Pour les athlètes des pays voisins, plus besoin de se déplacer jusqu’en Asie pour valider leurs grades. Les fédérations nationales pourront désormais organiser leurs examens à Abidjan, sous supervision directe du Kukkiwon. Le Grand Maître Yun Ung Suk a d’ailleurs souligné, lors d’échanges avec les autorités ivoiriennes, que la qualité technique des pratiquants locaux a été déterminante dans ce choix.

Honneurs diplomatiques et sportifs pour les plus hauts responsables

La visite du Kukkiwon a pris une dimension politique de premier plan. Le vice-président Tiémoko Meyliet Koné a été honoré d’une ceinture noire honorifique de 8ème dan, en signe de gratitude pour son engagement en faveur du développement du taekwondo. Le ministre des Sports et du Cadre de vie, Adjé Silas Metch, a réaffirmé l’ambition du gouvernement ivoirien de renforcer les liens avec la Corée du Sud.

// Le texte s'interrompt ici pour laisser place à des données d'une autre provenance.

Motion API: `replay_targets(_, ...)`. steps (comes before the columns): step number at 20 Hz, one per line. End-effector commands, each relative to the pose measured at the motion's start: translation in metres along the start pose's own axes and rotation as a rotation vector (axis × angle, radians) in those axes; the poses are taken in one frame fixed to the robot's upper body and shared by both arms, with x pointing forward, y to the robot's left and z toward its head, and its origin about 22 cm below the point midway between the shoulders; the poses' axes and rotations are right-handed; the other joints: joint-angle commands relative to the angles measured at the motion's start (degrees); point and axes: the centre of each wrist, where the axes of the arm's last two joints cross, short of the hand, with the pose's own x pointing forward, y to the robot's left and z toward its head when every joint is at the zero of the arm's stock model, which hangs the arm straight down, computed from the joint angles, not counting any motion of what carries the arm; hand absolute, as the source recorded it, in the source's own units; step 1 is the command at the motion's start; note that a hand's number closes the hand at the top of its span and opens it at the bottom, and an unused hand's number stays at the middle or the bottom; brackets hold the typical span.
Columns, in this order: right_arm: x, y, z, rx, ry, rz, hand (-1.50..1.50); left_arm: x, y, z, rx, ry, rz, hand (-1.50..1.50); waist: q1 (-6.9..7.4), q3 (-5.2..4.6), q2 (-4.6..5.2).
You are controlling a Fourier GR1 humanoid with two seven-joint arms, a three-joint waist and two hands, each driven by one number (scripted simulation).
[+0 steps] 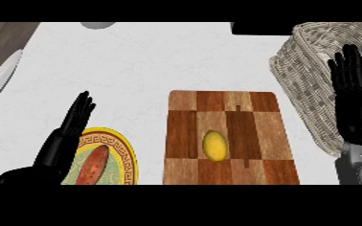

En retour, le Grand Maître Yun Ung Suk a été élevé au rang de Commandeur dans l’Ordre du Mérite sportif ivoirien. Une première dans l’histoire du Kukkiwon, qui marque l’importance de cette visite officielle en Côte d’Ivoire.

Le taekwondo ivoirien en pleine ascension depuis les années 2000

La Côte d’Ivoire compte aujourd’hui une communauté de pratiquants de taekwondo en plein essor. La Fédération Ivoirienne de Taekwondo, reconnue par les autorités, encadre les compétitions locales et structure les clubs sur l’ensemble du territoire. Pourtant, jusqu’à cette mission, de nombreux grades locaux n’étaient pas reconnus à l’international. Le protocole de 2025 avait jeté les bases de ce partenariat, faisant d’Abidjan le futur centre de formation et de certification pour des nations voisines comme le Burkina Faso, le Mali, le Sénégal, le Ghana, le Togo, le Bénin, le Niger, et bien d’autres.

La mission actuelle concrétise cette vision, transformant la Côte d’Ivoire en un modèle de coopération sportive africaine.

Un tremplin vers une attractivité sportive régionale renforcée

Cette initiative dépasse le cadre du taekwondo. Pour les autorités ivoiriennes, il s’agit de faire d’Abidjan une capitale sportive incontournable. En attirant des compétitions, des stages et des échanges internationaux, la Côte d’Ivoire mise sur cette dynamique pour se positionner comme un acteur clé dans une région où la concurrence est rude.

La mission du Kukkiwon s’achève mi-juillet. Les candidats ayant réussi leurs examens recevront leurs certificats officiels dans les semaines à venir. Pour la Fédération Ivoirienne de Taekwondo, le défi s’annonce passionnant : structurer l’accompagnement des autres pays de la zone et préserver ce niveau technique qui a su convaincre Séoul.